Exercise instructions: Every line with the word "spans" in it should be extracted from the data that follows.

======== Record set ========

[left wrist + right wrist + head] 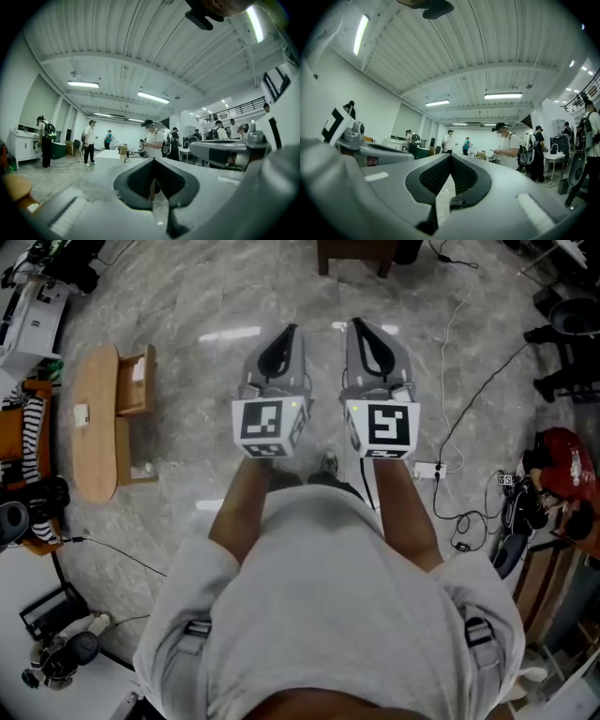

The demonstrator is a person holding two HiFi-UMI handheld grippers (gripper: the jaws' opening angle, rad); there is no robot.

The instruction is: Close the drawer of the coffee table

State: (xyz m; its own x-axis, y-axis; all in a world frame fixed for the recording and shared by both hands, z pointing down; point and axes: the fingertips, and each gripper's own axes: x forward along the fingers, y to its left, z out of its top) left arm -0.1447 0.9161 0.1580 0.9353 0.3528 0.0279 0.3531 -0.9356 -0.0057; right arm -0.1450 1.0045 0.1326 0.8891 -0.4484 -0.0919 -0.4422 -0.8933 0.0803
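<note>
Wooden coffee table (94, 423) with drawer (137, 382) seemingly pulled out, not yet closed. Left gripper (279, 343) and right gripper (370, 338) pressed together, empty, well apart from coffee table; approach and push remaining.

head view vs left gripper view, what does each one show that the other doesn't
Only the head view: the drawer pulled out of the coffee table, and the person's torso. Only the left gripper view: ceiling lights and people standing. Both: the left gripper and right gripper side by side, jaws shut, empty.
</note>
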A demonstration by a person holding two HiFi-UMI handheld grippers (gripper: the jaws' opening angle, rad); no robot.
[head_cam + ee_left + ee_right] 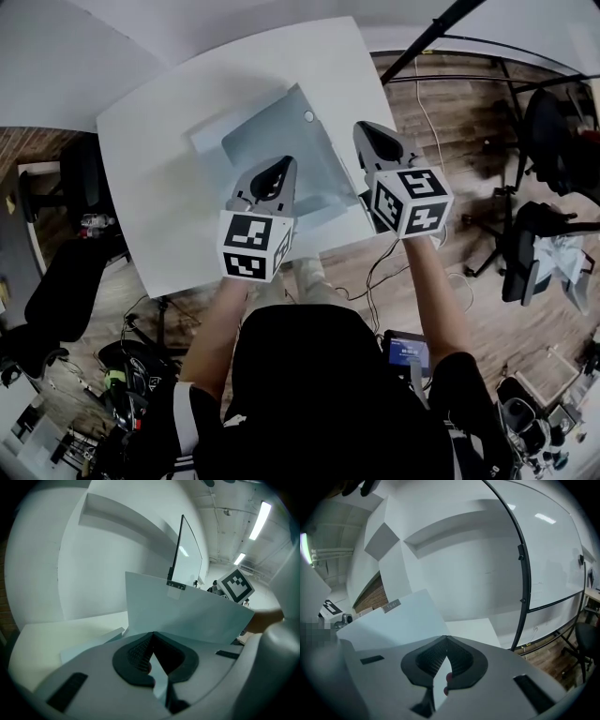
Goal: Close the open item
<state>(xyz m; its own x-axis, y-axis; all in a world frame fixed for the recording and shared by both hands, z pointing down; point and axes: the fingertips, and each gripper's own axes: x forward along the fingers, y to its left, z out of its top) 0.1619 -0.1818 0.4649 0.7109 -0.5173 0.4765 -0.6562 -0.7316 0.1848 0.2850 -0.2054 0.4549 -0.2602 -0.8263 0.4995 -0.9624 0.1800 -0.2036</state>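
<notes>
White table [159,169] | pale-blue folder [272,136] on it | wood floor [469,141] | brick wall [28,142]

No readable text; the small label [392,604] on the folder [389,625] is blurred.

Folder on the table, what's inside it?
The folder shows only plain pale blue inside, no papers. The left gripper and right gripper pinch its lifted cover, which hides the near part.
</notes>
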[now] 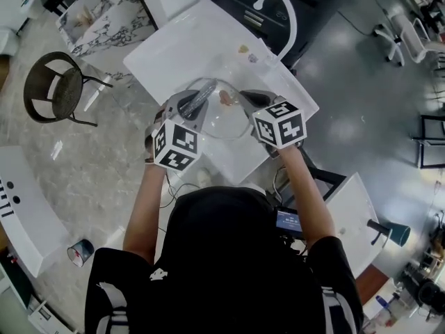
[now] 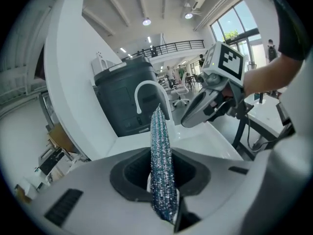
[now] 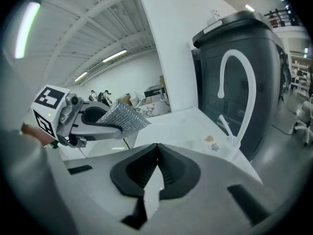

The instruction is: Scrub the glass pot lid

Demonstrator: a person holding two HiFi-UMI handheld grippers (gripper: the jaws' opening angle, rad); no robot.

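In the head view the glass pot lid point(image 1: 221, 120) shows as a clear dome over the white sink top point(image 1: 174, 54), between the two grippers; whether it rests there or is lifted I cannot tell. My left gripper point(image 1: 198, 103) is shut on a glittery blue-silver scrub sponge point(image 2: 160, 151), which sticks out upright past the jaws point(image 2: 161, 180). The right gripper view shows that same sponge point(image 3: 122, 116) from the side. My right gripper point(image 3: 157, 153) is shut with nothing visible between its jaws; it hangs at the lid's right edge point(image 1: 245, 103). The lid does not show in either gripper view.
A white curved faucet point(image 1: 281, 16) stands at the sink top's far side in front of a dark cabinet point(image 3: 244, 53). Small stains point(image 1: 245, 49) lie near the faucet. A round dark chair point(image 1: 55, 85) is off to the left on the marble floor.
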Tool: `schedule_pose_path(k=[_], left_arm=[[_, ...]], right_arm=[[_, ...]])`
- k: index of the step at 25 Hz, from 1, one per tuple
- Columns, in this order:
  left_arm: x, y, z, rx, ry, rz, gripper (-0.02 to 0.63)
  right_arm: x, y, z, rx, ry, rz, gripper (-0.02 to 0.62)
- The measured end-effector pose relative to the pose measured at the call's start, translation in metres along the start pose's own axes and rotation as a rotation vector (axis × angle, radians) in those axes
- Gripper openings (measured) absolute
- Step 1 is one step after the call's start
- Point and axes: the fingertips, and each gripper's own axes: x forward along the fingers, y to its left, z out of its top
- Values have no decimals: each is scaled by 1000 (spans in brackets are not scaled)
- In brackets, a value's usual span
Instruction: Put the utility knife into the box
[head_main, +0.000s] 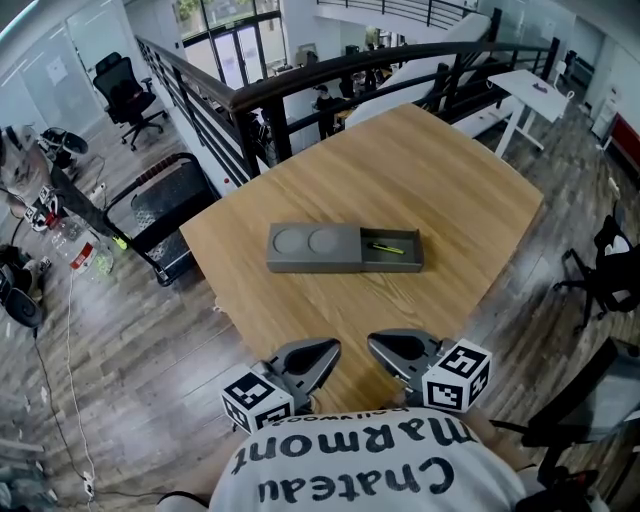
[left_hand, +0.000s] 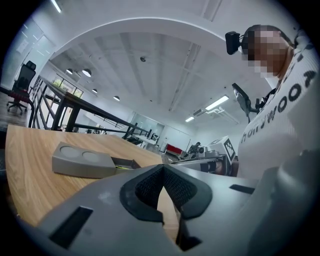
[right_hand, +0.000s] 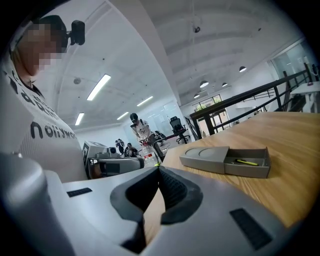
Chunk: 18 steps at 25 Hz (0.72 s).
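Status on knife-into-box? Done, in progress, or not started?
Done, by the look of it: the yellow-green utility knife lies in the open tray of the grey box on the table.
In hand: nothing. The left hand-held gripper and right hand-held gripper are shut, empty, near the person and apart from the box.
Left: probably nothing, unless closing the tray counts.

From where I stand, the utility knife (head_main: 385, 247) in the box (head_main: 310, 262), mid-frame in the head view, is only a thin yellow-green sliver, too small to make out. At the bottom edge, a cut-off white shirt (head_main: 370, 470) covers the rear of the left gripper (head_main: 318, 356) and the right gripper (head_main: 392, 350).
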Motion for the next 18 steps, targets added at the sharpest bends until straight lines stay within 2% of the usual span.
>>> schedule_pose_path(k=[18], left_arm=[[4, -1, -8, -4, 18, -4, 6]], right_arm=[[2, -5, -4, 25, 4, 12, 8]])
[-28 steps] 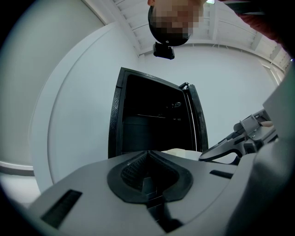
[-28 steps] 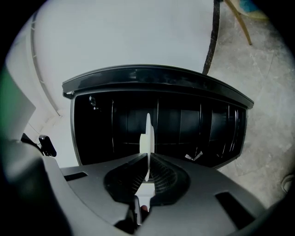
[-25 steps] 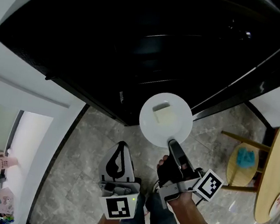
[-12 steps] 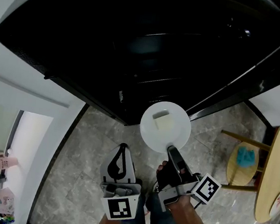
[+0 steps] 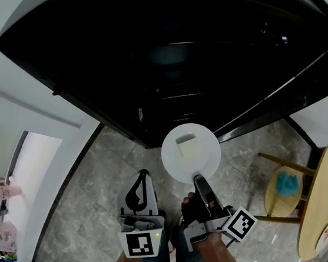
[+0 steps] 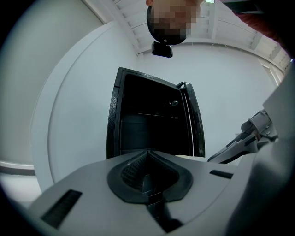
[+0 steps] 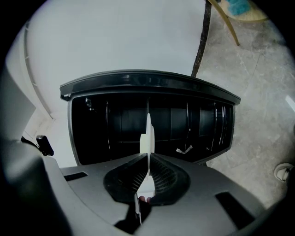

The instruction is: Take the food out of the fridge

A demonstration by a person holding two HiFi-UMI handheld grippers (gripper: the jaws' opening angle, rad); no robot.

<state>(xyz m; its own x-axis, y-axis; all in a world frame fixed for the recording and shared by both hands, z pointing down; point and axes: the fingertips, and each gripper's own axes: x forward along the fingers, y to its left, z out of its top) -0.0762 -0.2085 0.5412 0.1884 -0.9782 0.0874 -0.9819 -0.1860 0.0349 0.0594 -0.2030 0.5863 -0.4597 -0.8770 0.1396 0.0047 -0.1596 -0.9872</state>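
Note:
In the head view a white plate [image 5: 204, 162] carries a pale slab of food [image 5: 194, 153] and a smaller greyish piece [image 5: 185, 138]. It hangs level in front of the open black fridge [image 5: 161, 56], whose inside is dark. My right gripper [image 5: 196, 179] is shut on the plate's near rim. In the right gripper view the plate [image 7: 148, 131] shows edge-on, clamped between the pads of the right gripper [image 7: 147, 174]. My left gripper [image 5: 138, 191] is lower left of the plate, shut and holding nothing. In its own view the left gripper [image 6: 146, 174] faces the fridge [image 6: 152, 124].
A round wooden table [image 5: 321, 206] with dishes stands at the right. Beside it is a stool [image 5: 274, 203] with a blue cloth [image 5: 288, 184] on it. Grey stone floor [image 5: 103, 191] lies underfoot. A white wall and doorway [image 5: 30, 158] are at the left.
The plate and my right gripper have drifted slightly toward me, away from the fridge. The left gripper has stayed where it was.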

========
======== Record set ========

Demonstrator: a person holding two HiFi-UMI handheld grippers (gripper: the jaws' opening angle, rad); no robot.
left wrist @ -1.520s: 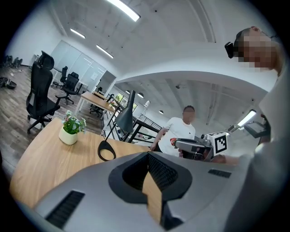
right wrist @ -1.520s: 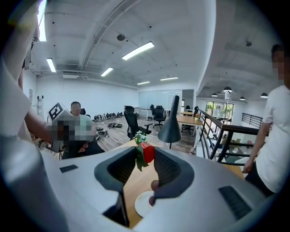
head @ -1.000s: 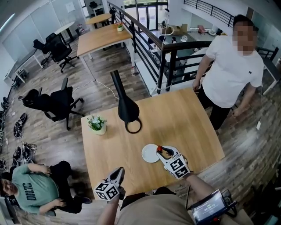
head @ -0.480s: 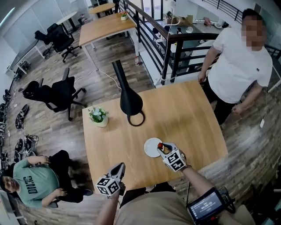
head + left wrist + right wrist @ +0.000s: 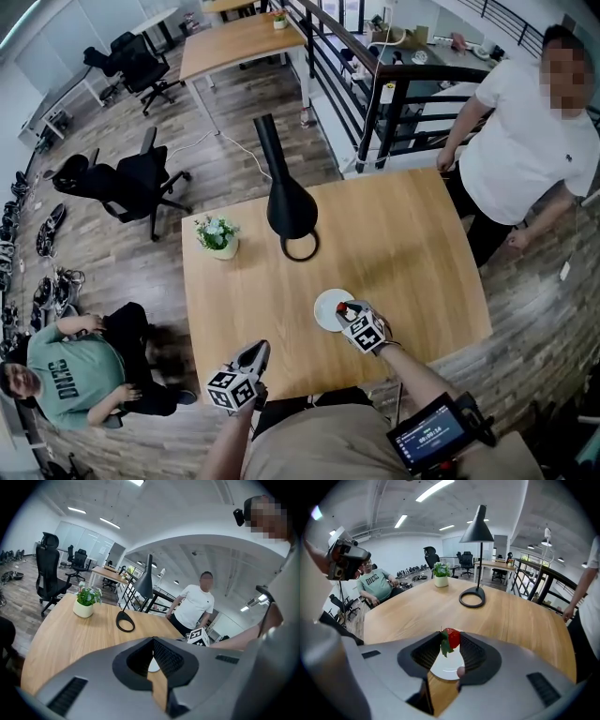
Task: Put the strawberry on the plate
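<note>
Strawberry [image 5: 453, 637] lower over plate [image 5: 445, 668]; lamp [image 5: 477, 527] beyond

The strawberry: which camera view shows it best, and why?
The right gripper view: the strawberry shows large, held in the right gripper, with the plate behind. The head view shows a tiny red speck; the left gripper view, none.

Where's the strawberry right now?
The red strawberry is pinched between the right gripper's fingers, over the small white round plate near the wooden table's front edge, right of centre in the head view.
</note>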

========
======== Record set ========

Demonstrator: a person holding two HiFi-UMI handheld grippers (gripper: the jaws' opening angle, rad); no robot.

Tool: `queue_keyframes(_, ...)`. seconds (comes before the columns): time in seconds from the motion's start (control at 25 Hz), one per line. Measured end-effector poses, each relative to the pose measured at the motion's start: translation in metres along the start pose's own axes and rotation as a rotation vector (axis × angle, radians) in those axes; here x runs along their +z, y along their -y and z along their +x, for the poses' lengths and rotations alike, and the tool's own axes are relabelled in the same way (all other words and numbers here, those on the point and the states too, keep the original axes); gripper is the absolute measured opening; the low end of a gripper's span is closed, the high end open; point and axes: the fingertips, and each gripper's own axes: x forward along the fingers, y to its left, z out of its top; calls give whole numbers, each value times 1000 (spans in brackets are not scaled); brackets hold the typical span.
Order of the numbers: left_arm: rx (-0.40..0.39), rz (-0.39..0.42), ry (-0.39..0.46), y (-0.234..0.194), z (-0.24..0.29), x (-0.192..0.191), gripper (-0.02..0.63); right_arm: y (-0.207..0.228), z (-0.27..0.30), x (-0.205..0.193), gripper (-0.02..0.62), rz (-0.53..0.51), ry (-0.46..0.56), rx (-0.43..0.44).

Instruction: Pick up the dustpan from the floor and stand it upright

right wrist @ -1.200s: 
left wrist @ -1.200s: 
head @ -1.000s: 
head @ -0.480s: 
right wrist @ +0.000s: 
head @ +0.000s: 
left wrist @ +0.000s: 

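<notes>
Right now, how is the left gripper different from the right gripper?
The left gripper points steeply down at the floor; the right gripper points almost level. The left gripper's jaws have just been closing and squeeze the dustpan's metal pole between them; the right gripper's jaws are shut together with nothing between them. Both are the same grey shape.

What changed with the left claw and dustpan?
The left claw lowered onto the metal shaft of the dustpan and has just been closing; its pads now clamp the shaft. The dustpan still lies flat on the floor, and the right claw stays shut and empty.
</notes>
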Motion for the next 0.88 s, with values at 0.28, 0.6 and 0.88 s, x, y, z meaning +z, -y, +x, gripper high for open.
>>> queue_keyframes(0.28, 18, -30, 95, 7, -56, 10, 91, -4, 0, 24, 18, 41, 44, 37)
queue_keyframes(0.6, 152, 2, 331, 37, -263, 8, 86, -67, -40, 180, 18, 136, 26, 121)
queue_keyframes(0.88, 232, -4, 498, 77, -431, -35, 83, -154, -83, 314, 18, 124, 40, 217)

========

Exercise output:
- Values have no decimals: each is scaled by 1000 (spans in brackets are not scaled)
Tool: `queue_keyframes(_, ...)`. seconds (comes before the columns): time in seconds from the motion's start (control at 25 Hz), one per line. Measured end-effector poses, each relative to the pose measured at the motion's start: translation in metres along the start pose's own axes and rotation as a rotation vector (axis × angle, radians) in those axes; here x runs along their +z, y along their -y and z along their +x, for the poses' lengths and rotations alike, and the tool's own axes are relabelled in the same way (all other words and numbers here, those on the point and the states too, keep the original axes); gripper is the absolute measured opening; the low end of a gripper's span is closed, the high end open; point and axes: the fingertips, and each gripper's own axes: x forward along the fingers, y to its left, z out of its top; calls give whole numbers, each value times 1000 (spans in brackets are not scaled); brackets hold the typical span.

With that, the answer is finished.